Among the factors affecting the parasitisation efficiency of P. concolor, fruit size seems to play a relevant role, as shown by field observations [42]. Besides, laboratory tests carried out using P. humilis (sub P. concolor) from Kenya and P. lounsburyi demonstrated that differences in parasitisation rates can be related to the length of the ovipositor and the pulp thickness of olives [43,44].

The aim of this laboratory study was to determine the effect on P. concolor production of both exposure time and distance between the parasitoid females and its host, in order to improve the parasitoid mass rearing.

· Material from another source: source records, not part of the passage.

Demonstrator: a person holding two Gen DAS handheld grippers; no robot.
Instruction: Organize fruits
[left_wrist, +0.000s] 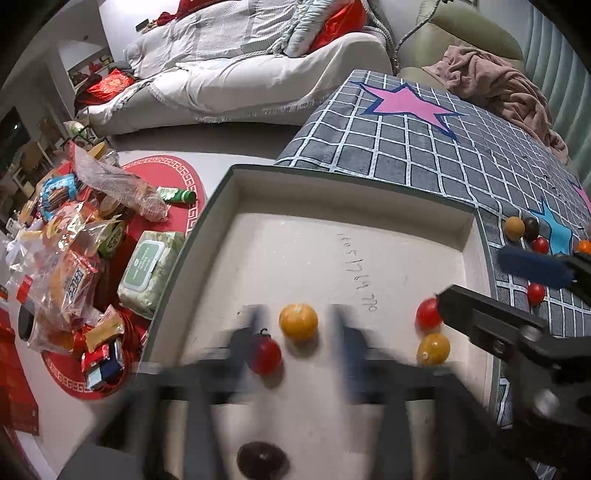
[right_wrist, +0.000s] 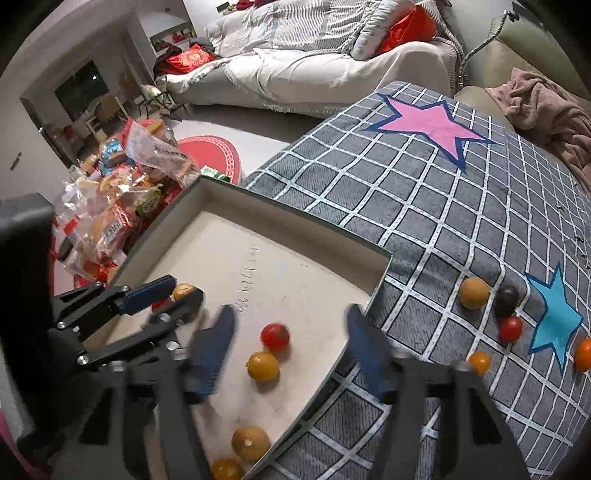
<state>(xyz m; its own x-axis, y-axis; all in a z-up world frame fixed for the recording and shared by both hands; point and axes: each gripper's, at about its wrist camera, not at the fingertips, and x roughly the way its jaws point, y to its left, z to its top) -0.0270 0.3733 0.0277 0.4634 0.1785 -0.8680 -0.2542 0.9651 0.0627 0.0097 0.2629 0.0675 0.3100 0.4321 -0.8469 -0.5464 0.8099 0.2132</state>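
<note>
Sorting's maybe halfway: both my tongs, left gripper (left_wrist: 299, 332) and right gripper (right_wrist: 291, 350), hang wide open, empty, over the box (right_wrist: 295, 218) holding several tomatoes (right_wrist: 274, 336); five more (right_wrist: 474, 292) wait on the blanket (right_wrist: 406, 192) beside its right edge.

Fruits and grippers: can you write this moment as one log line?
left gripper: open, empty | right gripper: open, empty | box: yellow and red fruits inside | cloth: more fruits left

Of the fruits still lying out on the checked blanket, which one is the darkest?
The dark purple-brown fruit, sitting between the tan round fruit and a red tomato, near the blue star. The others on the blanket are red, orange or tan.
</note>
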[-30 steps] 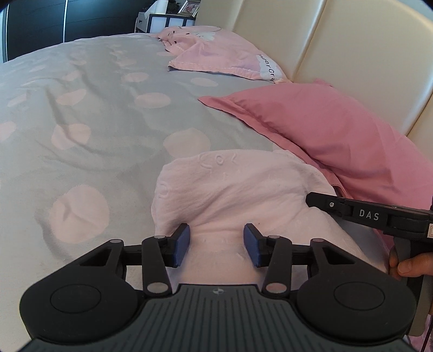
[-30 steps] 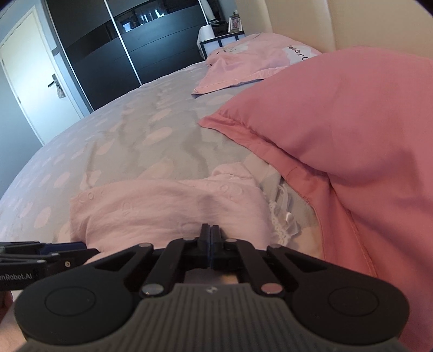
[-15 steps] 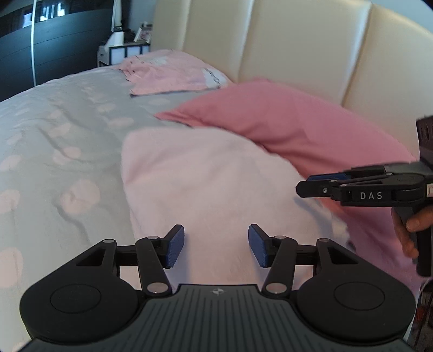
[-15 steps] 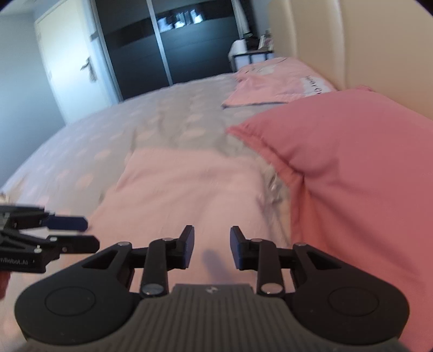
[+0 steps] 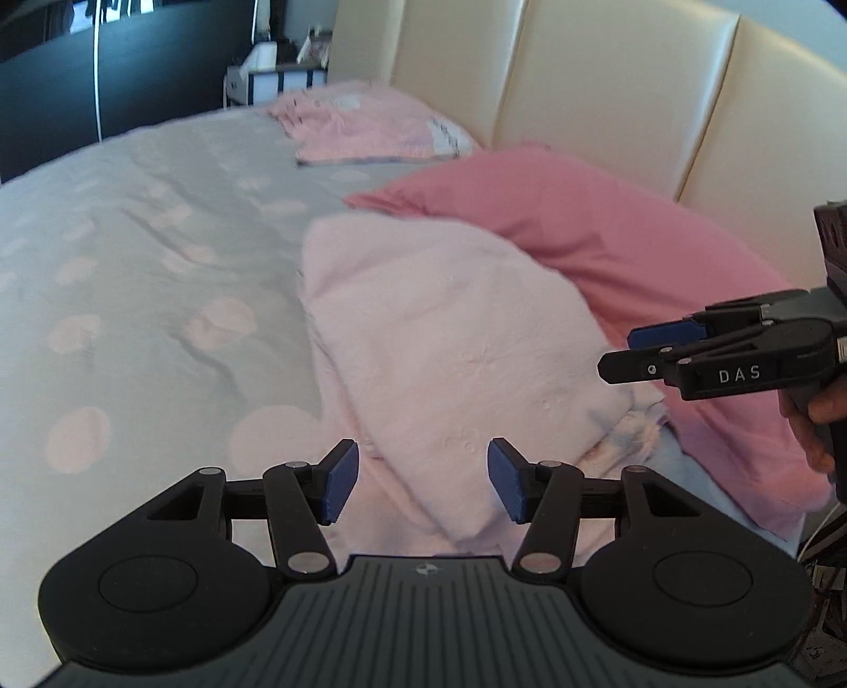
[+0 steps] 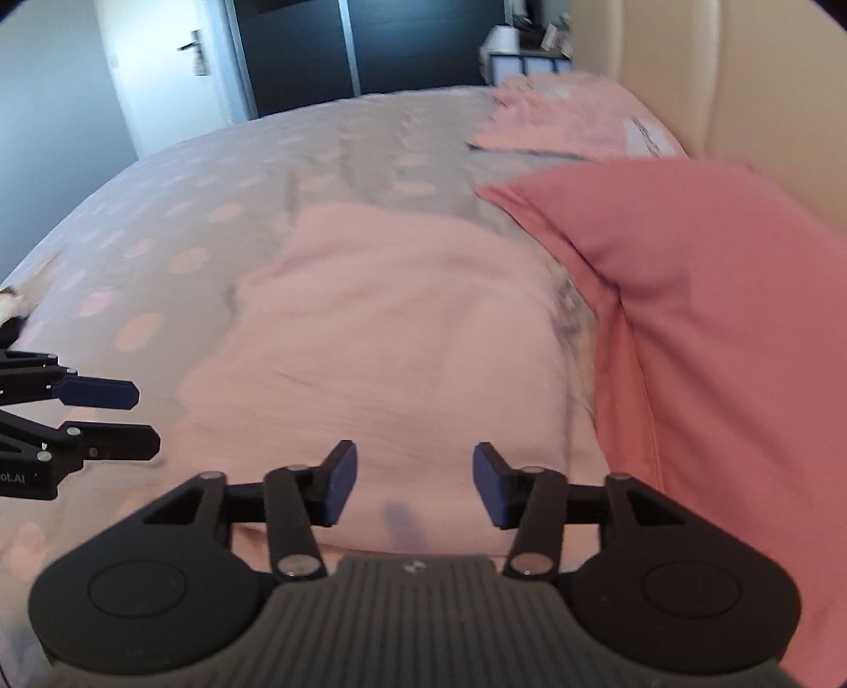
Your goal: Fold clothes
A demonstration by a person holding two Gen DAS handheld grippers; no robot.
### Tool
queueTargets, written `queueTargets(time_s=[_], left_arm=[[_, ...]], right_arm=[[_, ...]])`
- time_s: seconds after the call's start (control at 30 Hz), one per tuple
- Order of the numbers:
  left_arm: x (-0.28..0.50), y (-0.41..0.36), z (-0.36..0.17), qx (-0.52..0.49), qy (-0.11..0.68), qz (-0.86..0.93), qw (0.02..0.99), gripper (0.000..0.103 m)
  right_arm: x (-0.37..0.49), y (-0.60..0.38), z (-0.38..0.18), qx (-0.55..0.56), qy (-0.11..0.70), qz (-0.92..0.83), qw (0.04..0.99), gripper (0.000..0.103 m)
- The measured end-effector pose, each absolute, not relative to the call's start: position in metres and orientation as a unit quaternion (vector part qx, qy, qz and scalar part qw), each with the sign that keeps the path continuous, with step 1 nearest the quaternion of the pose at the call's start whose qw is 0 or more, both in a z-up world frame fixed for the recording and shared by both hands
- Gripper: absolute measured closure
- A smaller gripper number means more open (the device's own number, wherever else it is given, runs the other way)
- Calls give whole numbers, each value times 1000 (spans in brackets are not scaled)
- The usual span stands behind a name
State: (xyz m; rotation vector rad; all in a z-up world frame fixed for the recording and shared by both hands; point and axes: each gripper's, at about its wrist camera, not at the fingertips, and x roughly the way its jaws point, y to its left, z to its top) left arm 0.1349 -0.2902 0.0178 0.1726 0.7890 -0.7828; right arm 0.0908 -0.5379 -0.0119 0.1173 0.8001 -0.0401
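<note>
Garment: pale pink folded clothing (image 5: 444,338) lies on the bed, its right edge against the darker pillow; a white frilled edge shows at its near right corner in the left wrist view.
Garment, right wrist view: the same piece (image 6: 392,338) fills the middle, blurred, with folds at its left side.
Left gripper: (image 5: 422,489) hovers above the near end of the garment; its jaws are opening, blue pads apart and pressing on nothing, cloth seen beyond the gap rather than gripped.
Right gripper: (image 6: 406,487) above the garment's near edge; jaws opening, pads clear of the fabric, nothing held.
Right gripper from the left camera: it enters at the right edge, lettered DAS, over the pillow's lower part, with a hand (image 5: 818,423) on its handle.
Left gripper from the right camera: its fingers reach in from the left edge, above the cover beside the garment.
Bed cover: grey with pale pink dots (image 5: 132,296), wrinkled left of the garment.
Dark pink pillow: (image 5: 624,249) just right of the garment, leaning against the headboard, crowding that side.
Light pink pillow: (image 5: 370,129) farther along, well apart from the garment.
Headboard: cream padded panels (image 5: 582,79).
Background: dark wardrobe (image 6: 296,47), white door (image 6: 169,63), a small white unit (image 5: 264,79) by the bed's far corner.
</note>
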Motion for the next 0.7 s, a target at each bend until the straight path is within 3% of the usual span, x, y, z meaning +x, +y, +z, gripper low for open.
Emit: queueTargets(time_s=[0.2,0.27,0.37,0.5,0.57,0.7], left_arm=[[87,-212,88,66,308,-363,877,40],[68,-185,108,64,290,-357,886,32],[41,-149,129,76,265,-322,906,28],[8,-104,144,85,221,-253,938,27],[-6,-84,145,82,207,-221,950,22],[-26,-49,137,83,175,-143,971,19]], right_arm=[[67,-462,65,48,341,33,938,38],[55,-434,86,37,320,40,946,35],[39,-392,111,26,291,46,955,20],[16,-327,127,-20,250,36,967,14],[6,-300,127,-33,232,26,972,13],[-12,-252,118,-5,206,16,979,7]])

The determination of optimal distance and exposure time can be useful to improve the mass rearing method of the parasitoid. Moreover, the determination of optimal distance might aid the evaluation of varieties on which this parasitoid can be more effective against B. oleae in biological control.

2. Materials and Methods

2.1. Insects

Insect rearing and experiments were both conducted under laboratory conditions (24 ± 1 °C, 14 light: 10 dark cycle, 64% RH) at the Mediterranean Agronomic Institute (C.I.H.E.A.M.) of Bari, Italy.

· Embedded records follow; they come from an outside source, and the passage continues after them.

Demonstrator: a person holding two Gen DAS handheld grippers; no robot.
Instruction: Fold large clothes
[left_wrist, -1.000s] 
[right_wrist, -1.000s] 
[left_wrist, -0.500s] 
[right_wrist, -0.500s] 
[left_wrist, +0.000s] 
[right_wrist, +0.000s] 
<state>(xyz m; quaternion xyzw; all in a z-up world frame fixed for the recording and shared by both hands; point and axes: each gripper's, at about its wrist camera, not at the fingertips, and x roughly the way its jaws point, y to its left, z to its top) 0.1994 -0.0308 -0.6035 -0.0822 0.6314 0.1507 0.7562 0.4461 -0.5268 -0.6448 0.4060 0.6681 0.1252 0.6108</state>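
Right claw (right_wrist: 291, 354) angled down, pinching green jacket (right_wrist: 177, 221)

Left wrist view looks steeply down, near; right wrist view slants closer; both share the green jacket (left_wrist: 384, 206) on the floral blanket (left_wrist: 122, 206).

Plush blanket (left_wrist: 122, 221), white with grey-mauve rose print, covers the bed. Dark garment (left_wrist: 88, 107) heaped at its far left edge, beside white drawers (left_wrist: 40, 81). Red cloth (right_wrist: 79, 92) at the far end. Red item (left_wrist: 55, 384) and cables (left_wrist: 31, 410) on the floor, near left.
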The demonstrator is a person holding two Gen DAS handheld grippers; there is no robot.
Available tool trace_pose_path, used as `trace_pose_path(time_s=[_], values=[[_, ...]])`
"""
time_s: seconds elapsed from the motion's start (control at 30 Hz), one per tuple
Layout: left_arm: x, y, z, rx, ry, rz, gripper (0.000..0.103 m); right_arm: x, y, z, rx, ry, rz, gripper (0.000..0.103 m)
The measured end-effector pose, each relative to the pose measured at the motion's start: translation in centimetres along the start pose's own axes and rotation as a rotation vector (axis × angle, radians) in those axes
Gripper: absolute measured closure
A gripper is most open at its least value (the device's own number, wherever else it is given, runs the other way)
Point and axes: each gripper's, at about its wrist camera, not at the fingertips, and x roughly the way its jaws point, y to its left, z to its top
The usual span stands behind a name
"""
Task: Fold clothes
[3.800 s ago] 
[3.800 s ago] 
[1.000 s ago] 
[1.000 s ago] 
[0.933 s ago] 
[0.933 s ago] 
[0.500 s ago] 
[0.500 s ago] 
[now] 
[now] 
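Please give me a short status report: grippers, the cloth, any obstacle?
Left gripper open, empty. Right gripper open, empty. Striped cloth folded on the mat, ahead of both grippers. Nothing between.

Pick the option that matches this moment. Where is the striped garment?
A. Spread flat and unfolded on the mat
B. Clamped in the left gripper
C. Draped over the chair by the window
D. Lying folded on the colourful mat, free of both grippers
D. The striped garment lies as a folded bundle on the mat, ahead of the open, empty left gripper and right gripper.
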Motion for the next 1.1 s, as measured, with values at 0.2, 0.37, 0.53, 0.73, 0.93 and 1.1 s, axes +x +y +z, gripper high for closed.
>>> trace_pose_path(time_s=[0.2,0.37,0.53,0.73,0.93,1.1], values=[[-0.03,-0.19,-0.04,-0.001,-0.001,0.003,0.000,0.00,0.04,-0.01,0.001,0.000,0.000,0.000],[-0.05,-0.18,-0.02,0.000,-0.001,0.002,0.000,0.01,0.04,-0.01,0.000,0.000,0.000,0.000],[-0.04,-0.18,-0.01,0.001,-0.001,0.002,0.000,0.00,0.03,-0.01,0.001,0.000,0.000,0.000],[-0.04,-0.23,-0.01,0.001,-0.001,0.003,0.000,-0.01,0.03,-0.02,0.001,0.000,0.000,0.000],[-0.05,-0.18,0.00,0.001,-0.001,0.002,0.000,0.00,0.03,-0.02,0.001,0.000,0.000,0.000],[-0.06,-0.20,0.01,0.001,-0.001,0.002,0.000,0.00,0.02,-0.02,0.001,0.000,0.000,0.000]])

The laboratory tests were performed using the medfly, Ceratitis capitata (Wiedemann), as alternative host of P. concolor. The laboratory colony of medfly was initiated from infested organic apricot field samples in Bari Province (Apulia, Italy), and had been reared since 2000 according to the commonly adopted procedures as described by [20,45,46,47]. Since then, C. capitata individuals from field infested fruits have been periodically added to the rearing in order to avoid problems dealing with prolonged breeding. Medfly adults were reared in plexiglass cages (40 × 50 × 45 cm) provided with a medium consisting of protein bait (30 g), dry yeast (8.4 g), sugar (40 g), and water (40 mL), and wet paper to supply water. Approximately 8000 C. capitata adults were placed into cages with one side covered by a net of tulle on which females laid their eggs. Eggs were collected daily into a water reservoir located at the base of the cage to avoid desiccation and added to an artificial pabulum, prepared as described in [48] and consisting of a mix containing bran (96.8 g), sugar (64.8 g), dry yeast (9.07 g), citric acid monohydrate (2.4 g), and sodium benzoate (2 g) suspended in water (200 mL). Medfly eggs (0.25 mL suspended in 50 mL of water) were then placed in cups filled with 375 g of the above described pabulum and kept in growth chambers until hatching. Mature larvae (third instar) jumping from substrate were collected in underlying trays filled with water and reared until adult emergence in order to establish a new generation of the insect or used in the experiments.

Psyttalia concolor rearing started in 2005 at C.I.H.E.A.M., using parasitoids provided by the “Centro Regionale Agrario Sperimentale (CRAS)” in Cagliari, Italy. Periodically, field populations of the parasitoid were added to the breeding population to avoid the problems associated with multi-annual breeding. Such populations were obtained from rotten fruits of Rosa canina L. 1753 and Citrus sinensis (L.) (Osbeck), infested by medfly at the Botanical Garden of the University of Bari (Apulia, Italy).

Psyttalia concolor was reared following the methods described by [20]. Adult parasitoids were supplied with water and a mixture of honey and pollen as a food resource, inside plexiglass cages (40 × 50 × 45 cm). In order to obtain a new generation of the parasitoid, approximately 10,000 mature medfly larvae placed into a rectangular tray with a tulle tissue base were put for 15–20 min in contact with the upper sides of the cages containing 10-day-old adult parasitoids (12,000, 50% females) [45]. After 17–20 days, adults of parasitoid emerged, while the fraction of not parasitised larvae (about 25%) developed into pupae, producing after 10 days medfly adults used for its additional breeding. Parasitoids for each test have been collected from a sample of contemporaneously parasitised host larvae.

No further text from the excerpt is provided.